[What the task asks] Every line of the material that mentions the word "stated" should be copied out.
Segment Open
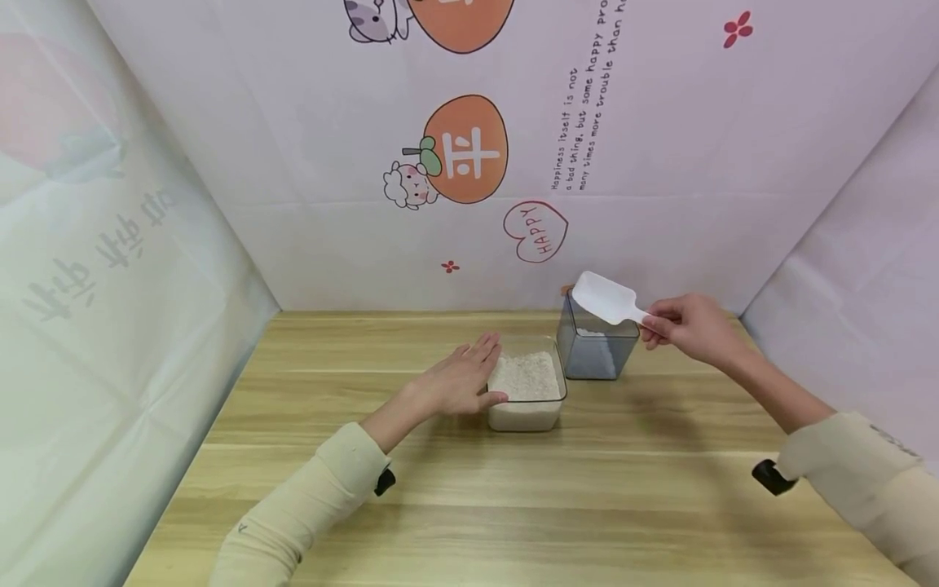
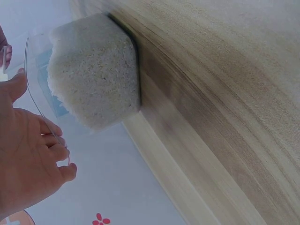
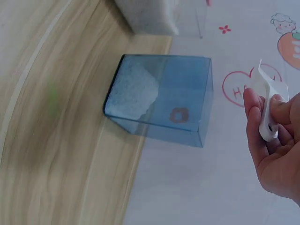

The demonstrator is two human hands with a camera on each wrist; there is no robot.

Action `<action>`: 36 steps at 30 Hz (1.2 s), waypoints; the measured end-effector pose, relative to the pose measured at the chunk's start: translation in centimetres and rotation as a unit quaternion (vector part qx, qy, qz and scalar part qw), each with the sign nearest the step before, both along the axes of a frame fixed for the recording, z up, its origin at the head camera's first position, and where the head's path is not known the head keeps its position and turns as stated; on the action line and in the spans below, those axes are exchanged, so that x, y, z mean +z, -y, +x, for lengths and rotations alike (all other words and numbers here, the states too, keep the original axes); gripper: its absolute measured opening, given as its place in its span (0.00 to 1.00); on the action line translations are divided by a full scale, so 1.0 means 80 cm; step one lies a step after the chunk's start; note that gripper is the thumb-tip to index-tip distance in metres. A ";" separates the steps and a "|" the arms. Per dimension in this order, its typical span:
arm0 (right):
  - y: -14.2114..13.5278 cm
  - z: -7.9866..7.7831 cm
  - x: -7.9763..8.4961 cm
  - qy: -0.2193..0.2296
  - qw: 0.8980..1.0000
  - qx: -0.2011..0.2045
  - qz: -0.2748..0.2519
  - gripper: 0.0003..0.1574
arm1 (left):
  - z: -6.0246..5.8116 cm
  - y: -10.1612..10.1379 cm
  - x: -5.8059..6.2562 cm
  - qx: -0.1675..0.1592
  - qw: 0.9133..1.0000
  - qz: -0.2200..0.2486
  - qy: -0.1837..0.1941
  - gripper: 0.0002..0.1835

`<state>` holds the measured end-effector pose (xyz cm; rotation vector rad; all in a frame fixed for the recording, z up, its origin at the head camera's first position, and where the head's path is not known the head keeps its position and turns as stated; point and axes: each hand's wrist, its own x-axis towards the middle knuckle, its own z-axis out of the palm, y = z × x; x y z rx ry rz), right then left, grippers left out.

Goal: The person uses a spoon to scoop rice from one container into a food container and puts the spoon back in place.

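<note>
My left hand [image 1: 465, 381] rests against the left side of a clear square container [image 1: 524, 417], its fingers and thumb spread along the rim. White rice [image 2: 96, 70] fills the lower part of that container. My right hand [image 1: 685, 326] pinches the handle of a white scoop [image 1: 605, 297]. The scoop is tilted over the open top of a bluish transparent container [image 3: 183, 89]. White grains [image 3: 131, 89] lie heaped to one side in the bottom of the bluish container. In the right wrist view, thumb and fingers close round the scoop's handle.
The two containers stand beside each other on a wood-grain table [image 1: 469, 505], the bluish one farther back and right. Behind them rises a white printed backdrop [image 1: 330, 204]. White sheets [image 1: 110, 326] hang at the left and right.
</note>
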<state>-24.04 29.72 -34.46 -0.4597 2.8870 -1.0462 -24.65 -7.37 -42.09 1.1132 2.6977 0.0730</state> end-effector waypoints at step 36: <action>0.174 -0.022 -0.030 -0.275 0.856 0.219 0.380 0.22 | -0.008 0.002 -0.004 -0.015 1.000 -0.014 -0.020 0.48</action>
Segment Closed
[Response below]
Action `<action>`: 36 steps at 30 Hz (1.2 s), waypoints; the measured end-effector pose, relative to the pose measured at the chunk's start: translation in centimetres and rotation as a unit quaternion (vector part qx, qy, qz and scalar part qw), each with the sign nearest the step before, both along the axes of a frame fixed for the recording, z up, its origin at the head camera's first position, and where the head's path is not known the head keeps its position and turns as stated; on the action line and in the spans below, those axes are exchanged, so that x, y, z mean +z, -y, +x, for lengths and rotations alike (all other words and numbers here, the states too, keep the original axes); gripper: its absolute measured opening, given as its place in its span (0.00 to 1.00); on the action line translations are divided by a full scale, so 1.0 means 80 cm; step one lies a step after the chunk's start; note that gripper is the thumb-tip to index-tip distance in metres. A ";" separates the steps and a "|" the arms. Per dimension in this order, its typical span:
`<state>` holds the measured end-effector pose (xyz cm; rotation vector rad; all in a frame fixed for the recording, z up, its origin at the head camera's first position, and where the head's path is not known the head keeps its position and turns as stated; point and axes: each hand's wrist, its own x-axis towards the middle knuckle, its own z-axis out of the palm, y = z × x; x y z rx ry rz), right then left, grippers left out.

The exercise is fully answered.